I recently held a workshop and some of the smartest people in my community were there, great things happen when smart people meet, all you have to do is get out of the way. The workshop was on the topic of how to give your content away and generate revenue, the open & free business model, or free content business model. We discussed what was happening out there on the interweb, and we talked about what it meant to each one of them. The reality is, many of us are still trying to find our way, and most of us don’t know someone with arms length that has figured it out. Maybe it’s not important, maybe it’s more important to participate, build your plan, and then work your plan.

One of my goals in 2010 is to help 100 businesses with the new (old) business model, to show them which direction the tidal wave is coming from, and then help them ride it rather than get wiped out because they were looking the other way, Denial to foresight. When talking to business owners, the Internet is still just an add-on to their existing business. The concept of a social business or an open business is so foreign to them, a glazed look comes over their eyes after a few moments, which tells you they don’t understand. I suspect, many of these business owners don’t want to look stupid, or be viewed like they don’t know, so they act like they do. But when a business owners says ya I need to learn this stuff can you help me, I get pretty passionate about sharing and helping them.

I can tell you this, if you find business owners with an open mind, with a little humility, a desire to improve, feel they aren’t using the Internet effectively just yet, be gentle, then share the future with them before the details of what to do next. The future is actually easy to see if you’re looking at the world of business with the right perspective. Being out of the box means you are willing to adopt new ideas, it doesn’t mean you make poor decisions. Some things are right under your nose, like cell phones, everything is going mobile. In the future this mobility will be embedded into everything, your prescription glasses, contact lenses, even our blood stream once Nanotechnology matures. Our automobiles will be driven by computers not us, they will have sharper senses than we do. It’s already happening, just look around, the challenge is that this technology is not in the mainstream. It’s over most of our heads, so we tend to stay in and work with things we understand. Why, we are wired to be in control, being out of control feels like CHAOS, so we are very uncomfortable in it. The open & free business model promotes that chaos, we don’t know how to embrace it and more importantly trust it.

The best way to learn this new way of doing business is collaborate, to connect with those who are working on it, understand it, and show you how to get comfortable with the chaos. Is to create an environment where people can succeed, it’s as simple as putting a team of smart people together in a room and asking some key questions, then sit back and listen. Just get out of the way and take notes. When smart people meet, great things happen.

3 Things To Watch for By 2013

In the next 3 -5 years there three major things that will force how we think and how we do business on the Internet.
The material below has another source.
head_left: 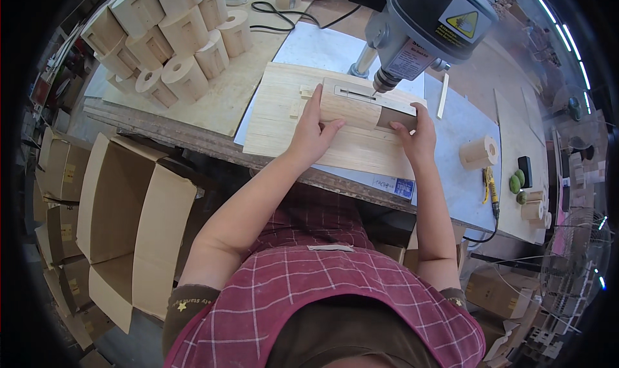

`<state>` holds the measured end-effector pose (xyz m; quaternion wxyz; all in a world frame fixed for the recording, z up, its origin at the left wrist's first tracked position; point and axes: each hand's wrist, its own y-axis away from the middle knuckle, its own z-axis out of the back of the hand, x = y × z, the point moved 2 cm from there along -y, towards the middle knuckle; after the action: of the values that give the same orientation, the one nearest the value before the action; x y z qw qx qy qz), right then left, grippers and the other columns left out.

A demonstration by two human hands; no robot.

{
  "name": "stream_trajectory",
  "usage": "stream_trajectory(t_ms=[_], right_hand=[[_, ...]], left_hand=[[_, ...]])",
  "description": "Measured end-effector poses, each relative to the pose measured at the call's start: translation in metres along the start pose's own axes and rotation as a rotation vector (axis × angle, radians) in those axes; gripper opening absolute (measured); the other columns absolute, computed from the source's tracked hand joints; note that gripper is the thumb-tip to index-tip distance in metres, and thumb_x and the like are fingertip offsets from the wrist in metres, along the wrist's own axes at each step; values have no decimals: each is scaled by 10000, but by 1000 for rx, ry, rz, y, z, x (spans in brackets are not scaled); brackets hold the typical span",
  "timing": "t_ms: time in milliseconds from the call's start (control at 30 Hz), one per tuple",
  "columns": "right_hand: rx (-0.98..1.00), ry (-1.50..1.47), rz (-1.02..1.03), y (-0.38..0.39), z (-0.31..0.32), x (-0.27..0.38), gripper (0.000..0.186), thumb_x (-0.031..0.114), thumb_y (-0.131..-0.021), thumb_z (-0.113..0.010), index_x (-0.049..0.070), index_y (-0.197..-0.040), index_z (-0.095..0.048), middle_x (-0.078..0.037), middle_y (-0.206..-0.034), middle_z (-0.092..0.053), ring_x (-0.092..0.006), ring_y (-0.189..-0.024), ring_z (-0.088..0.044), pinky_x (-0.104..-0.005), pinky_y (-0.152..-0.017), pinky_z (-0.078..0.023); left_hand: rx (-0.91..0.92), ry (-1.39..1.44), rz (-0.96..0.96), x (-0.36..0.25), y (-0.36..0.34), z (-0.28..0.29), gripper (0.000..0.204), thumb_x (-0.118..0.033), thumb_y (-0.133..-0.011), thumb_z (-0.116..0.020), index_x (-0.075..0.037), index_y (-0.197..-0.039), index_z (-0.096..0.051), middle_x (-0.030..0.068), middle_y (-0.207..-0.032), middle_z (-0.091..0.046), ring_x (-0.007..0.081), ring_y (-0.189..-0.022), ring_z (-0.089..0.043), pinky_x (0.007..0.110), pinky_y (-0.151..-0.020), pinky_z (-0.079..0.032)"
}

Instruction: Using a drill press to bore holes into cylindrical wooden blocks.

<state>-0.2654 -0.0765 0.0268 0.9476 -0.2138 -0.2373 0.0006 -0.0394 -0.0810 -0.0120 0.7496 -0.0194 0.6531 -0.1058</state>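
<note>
Wooden block [351,115], one, rounded front, slotted top: on its side between my hands. From left to right:
Cardboard carton [116,207], one, flaps open: lower left of my left hand.
Wooden cylinders [184,78], a stack: beyond and left of my left hand.
Black cable [293,23], looped: farther out beyond my left hand.
Left hand [311,134], mine: clamped on the block's left end, thumb along the front, apart from the right.
Pale board [284,126], one: under the block and both my hands.
Drill press [422,29], one: beyond my hands, bit over the slotted top; contact, I cannot tell.
Right hand [420,136], mine: gripping the block's right end, where a grey section [391,118] shows.
Wooden strip [443,97], narrow: beyond and right of my right hand.
Loose cylinder [476,154], one: right of my right hand.
Yellow-handled tool [491,190], corded: just nearer me than that cylinder.
</note>
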Motion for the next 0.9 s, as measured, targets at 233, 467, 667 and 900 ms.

You need to prepare today in order to adopt new ways of doing business online in the future. To adopt new ways of thinking, a paradigm shift unlike you have ever had to endure in the past. Giving customers what they want is paramount, if you don’t, word of mouth will work against you at a faster rate than you can ever recover from. The future is filled with change, how you embrace change matters more than ever today. The next 5 years will test your ability to make changes.

Questions to consider: 1.) Does the Technology you use today help fill your sales funnel? 2.) Does your current technology improve productivity? 3.) Do you have easy ways for your customers to connect with you or talk to you? 4.) Does your current technology help build your brand? 5.) Does your current technology match your business objectives? 6.) Is your company web-native, is the web your primary way of doing business? 7.) Does your current technology make paying for your product or service easy and in a seamless way? 8.) How easy is it to do business with your company online?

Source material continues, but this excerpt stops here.